Zhai Yue, Bardel Claire, Vallée Maxime, Iwaz Jean, Roy Pascal
Université Lyon 1, Lyon, France.
Université de Lyon, Lyon, France.
Front Genet. 2023 Mar 16;14:1148147. doi: 10.3389/fgene.2023.1148147. eCollection 2023.
To improve the performance of individual DNA sequencing results, researchers often use replicates from the same individual and various statistical clustering models to reconstruct a high-performance callset. Here, three technical replicates of genome NA12878 were considered and five model types were compared (consensus, latent class, Gaussian mixture, Kamila-adapted k-means, and random forest) regarding four performance indicators: sensitivity, precision, accuracy, and F1-score. In comparison with no use of a combination model, i) the consensus model improved precision by 0.1%; ii) the latent class model brought 1% precision improvement (97%-98%) without compromising sensitivity (= 98.9%); iii) the Gaussian mixture model and random forest provided callsets with higher precisions (both >99%) but lower sensitivities; iv) Kamila increased precision (>99%) and kept a high sensitivity (98.8%); it showed the best overall performance. According to precision and F1-score indicators, the compared non-supervised clustering models that combine multiple callsets are able to improve sequencing performance vs. previously used supervised models. Among the models compared, the Gaussian mixture model and Kamila offered non-negligible precision and F1-score improvements.
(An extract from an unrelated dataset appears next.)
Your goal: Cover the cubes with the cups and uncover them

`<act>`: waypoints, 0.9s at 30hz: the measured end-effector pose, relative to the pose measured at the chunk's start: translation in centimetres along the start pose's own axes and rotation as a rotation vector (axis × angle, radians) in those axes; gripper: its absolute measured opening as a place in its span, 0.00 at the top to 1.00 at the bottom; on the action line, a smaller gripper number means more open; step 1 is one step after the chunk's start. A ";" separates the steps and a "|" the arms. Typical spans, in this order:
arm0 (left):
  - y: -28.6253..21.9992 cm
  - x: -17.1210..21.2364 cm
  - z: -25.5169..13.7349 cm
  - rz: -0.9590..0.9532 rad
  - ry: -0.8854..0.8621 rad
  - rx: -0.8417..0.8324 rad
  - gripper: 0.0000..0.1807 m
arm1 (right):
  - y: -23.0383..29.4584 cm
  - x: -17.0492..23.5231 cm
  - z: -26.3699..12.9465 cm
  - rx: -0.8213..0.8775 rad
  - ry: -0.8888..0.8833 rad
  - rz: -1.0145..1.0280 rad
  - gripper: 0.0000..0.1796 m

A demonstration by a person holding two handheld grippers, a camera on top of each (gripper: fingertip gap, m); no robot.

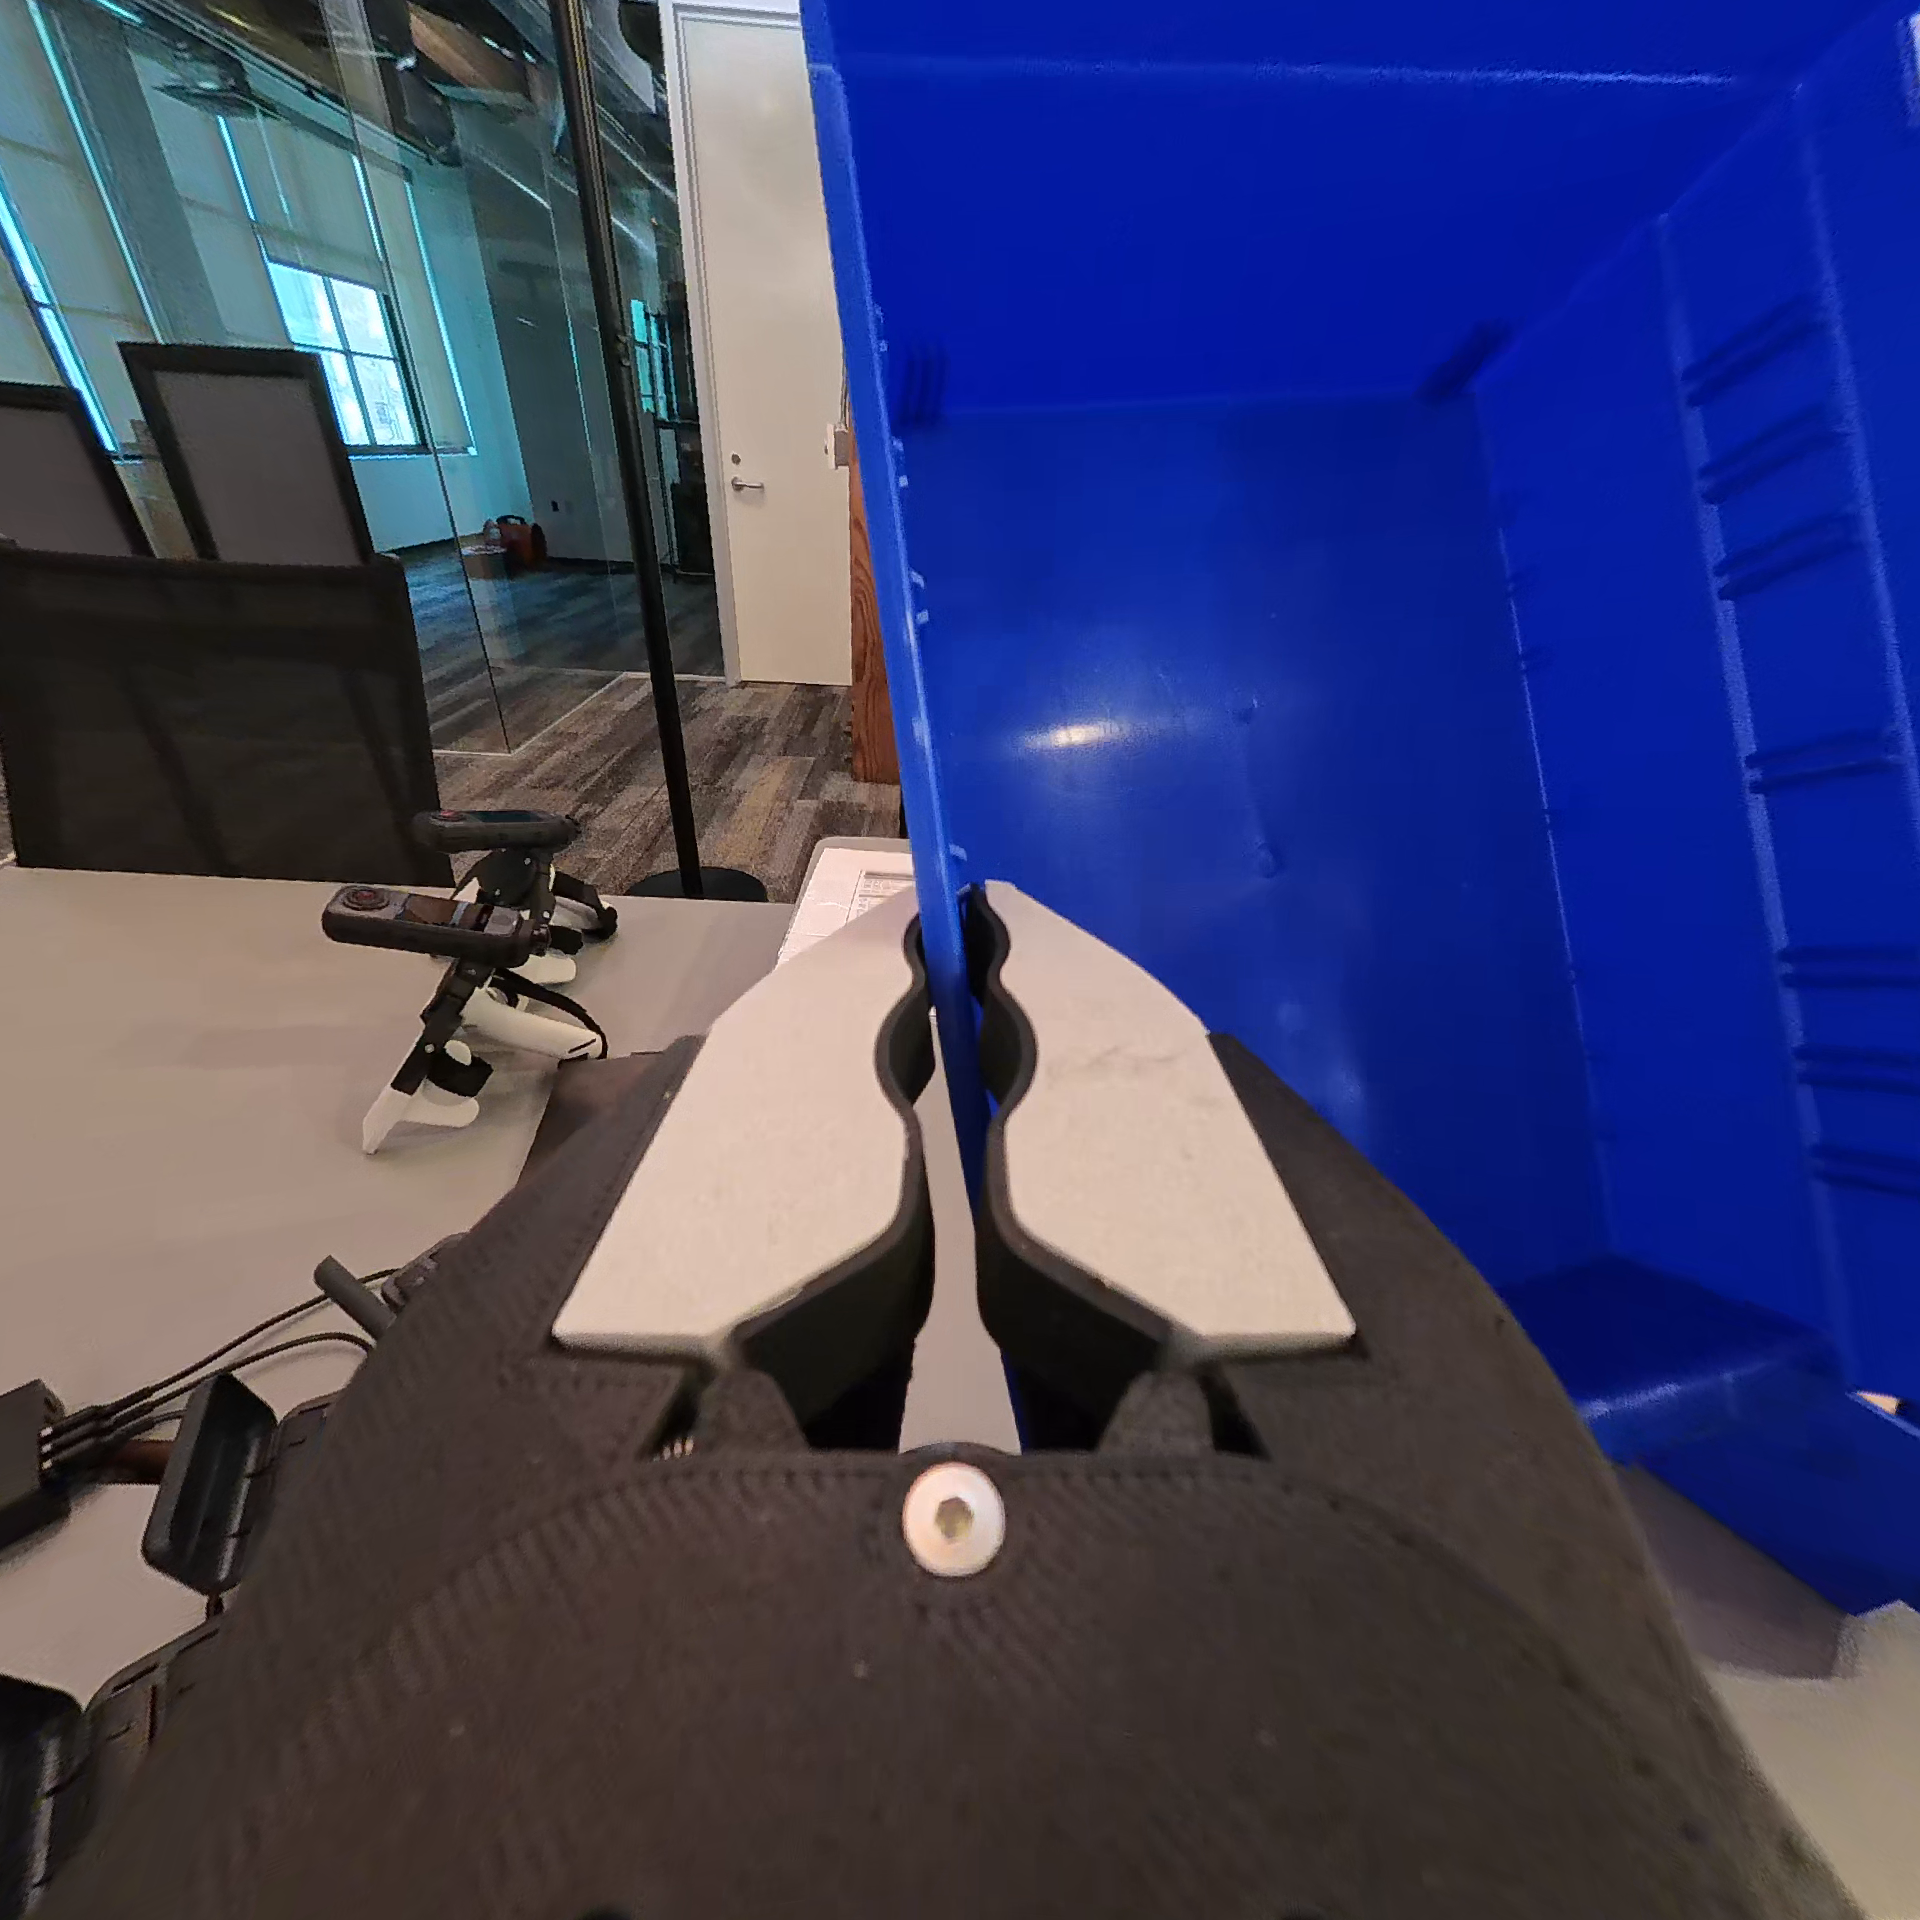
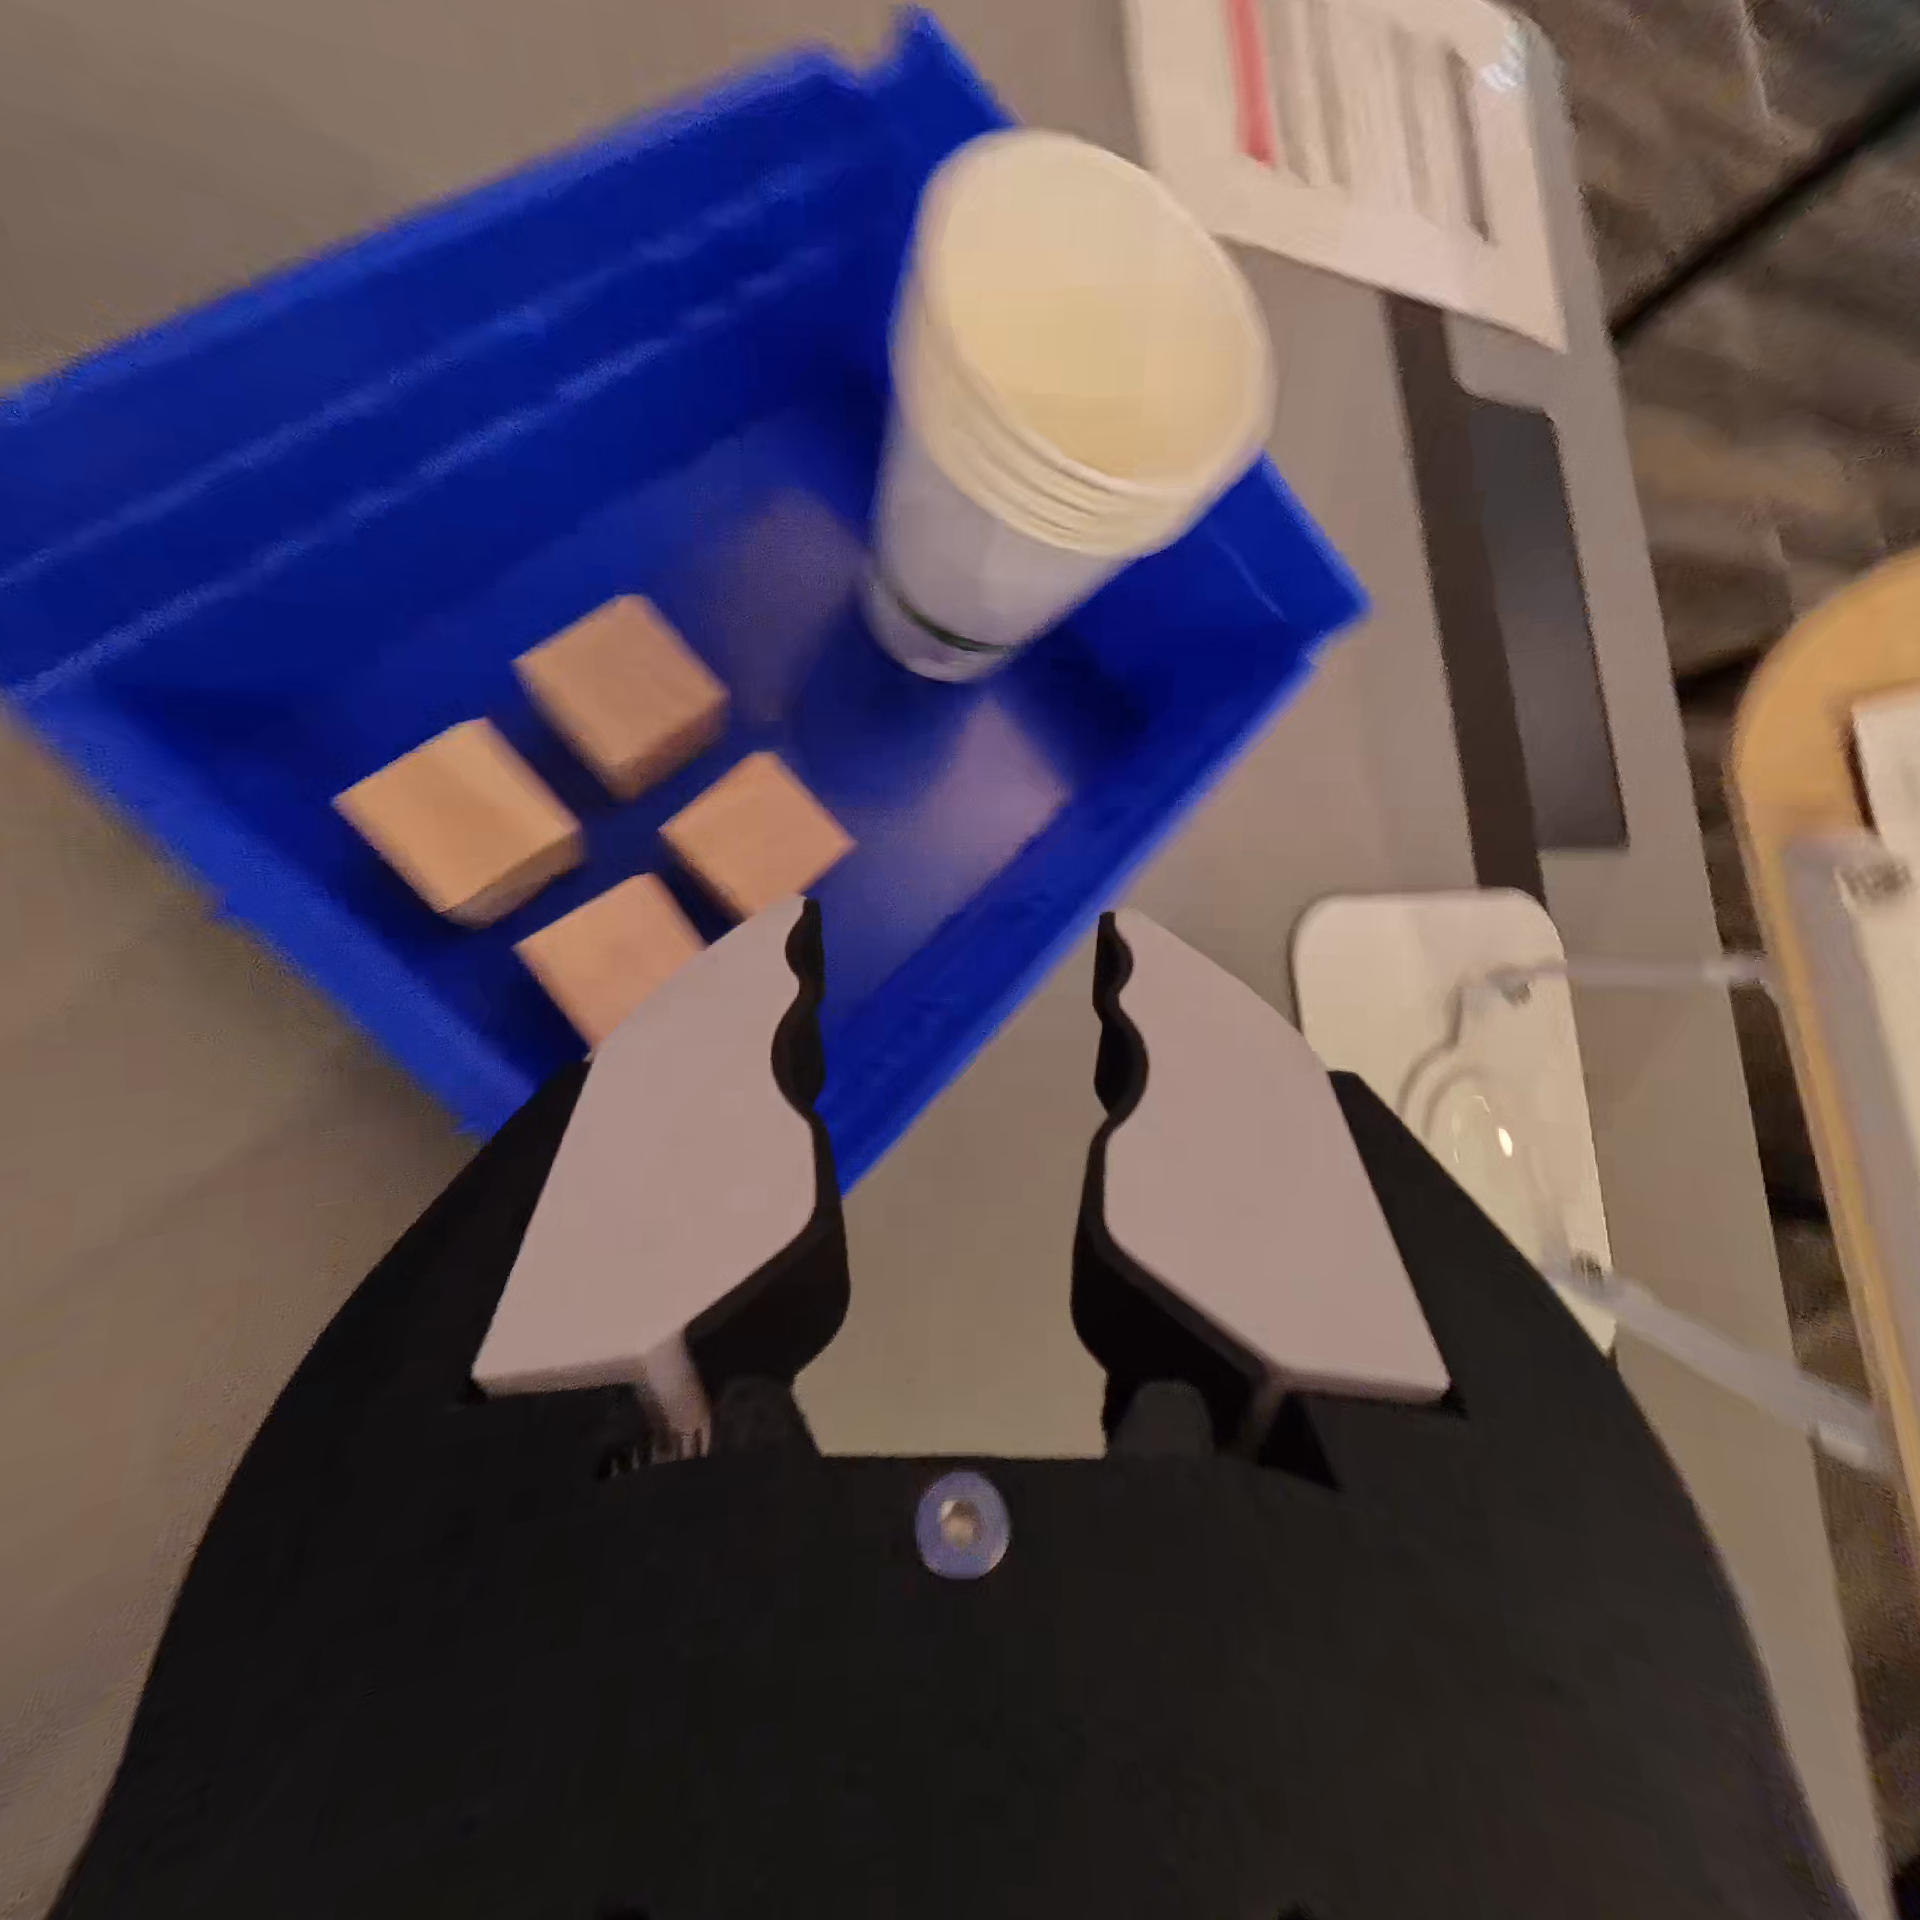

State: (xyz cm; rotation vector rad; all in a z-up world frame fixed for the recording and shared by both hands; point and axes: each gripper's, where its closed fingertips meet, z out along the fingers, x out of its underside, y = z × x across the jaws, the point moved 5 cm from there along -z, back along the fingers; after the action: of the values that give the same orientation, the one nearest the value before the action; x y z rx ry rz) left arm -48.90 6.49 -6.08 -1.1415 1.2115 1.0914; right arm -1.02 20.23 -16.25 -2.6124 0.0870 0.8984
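The left claw (image 1: 951, 925) is clamped on the thin side wall of a blue bin (image 1: 1195, 727), the wall's edge running up between the two grey fingers (image 1: 790, 1132). Seen from there the bin is tipped up, its bare interior filling the right half of the left wrist view, and no contents show in it. To the left of the claw the grey table (image 1: 156, 1091) lies open, with two spare camera grippers (image 1: 468, 966) resting well apart from the bin and some black cables (image 1: 156, 1392) near the table's near edge; a black chair back (image 1: 208, 707) stands beyond the table's far edge. The right wrist view is blurred. The right claw (image 2: 961, 925) hangs above the table with its jaws apart and nothing between them, its tips over the near rim of a blue bin (image 2: 260, 499). Inside that bin four wooden cubes (image 2: 623, 696) sit close together in a two-by-two cluster on the left part of the floor, one partly hidden behind the left fingertip. A stack of white paper cups (image 2: 1049, 416), mouth up, leans near the bin's right wall, apart from the cubes. The bin floor between cubes and cups is bare blue. Right of the bin, a white tray (image 2: 1455, 1091) lies near the table edge, and white papers (image 2: 1351, 135) lie beyond.
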 end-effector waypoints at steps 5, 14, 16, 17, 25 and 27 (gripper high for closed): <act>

These models may be thus recommended for callset reconstruction (from either biological or technical replicates) for diagnostic or precision medicine purposes.
为了提高个体DNA测序结果的性能,研究人员通常使用来自同一个体的重复样本和各种统计聚类模型来重建高性能的变异集。在此,我们考虑了基因组NA12878的三个技术重复样本,并针对四个性能指标(灵敏度、精确率、准确率和F1分数)比较了五种模型类型(一致性模型、潜在类别模型、高斯混合模型、Kamila自适应k均值模型和随机森林模型)。与不使用组合模型相比,i)一致性模型的精确率提高了0.1%;ii)潜在类别模型在不影响灵敏度(=98.9%)的情况下,精确率提高了1%(从97%提高到98%);iii)高斯混合模型和随机森林模型提供的变异集精确率更高(均>99%),但灵敏度较低;iv)Kamila模型提高了精确率(>99%)并保持了较高的灵敏度(98.8%);它显示出最佳的整体性能。根据精确率和F1分数指标,与之前使用的监督模型相比,所比较的结合多个变异集的无监督聚类模型能够提高测序性能。在所比较的模型中,高斯混合模型和Kamila模型在精确率和F1分数方面有不可忽视的提高。因此,这些模型可推荐用于诊断或精准医学目的的变异集重建(来自生物或技术重复样本)。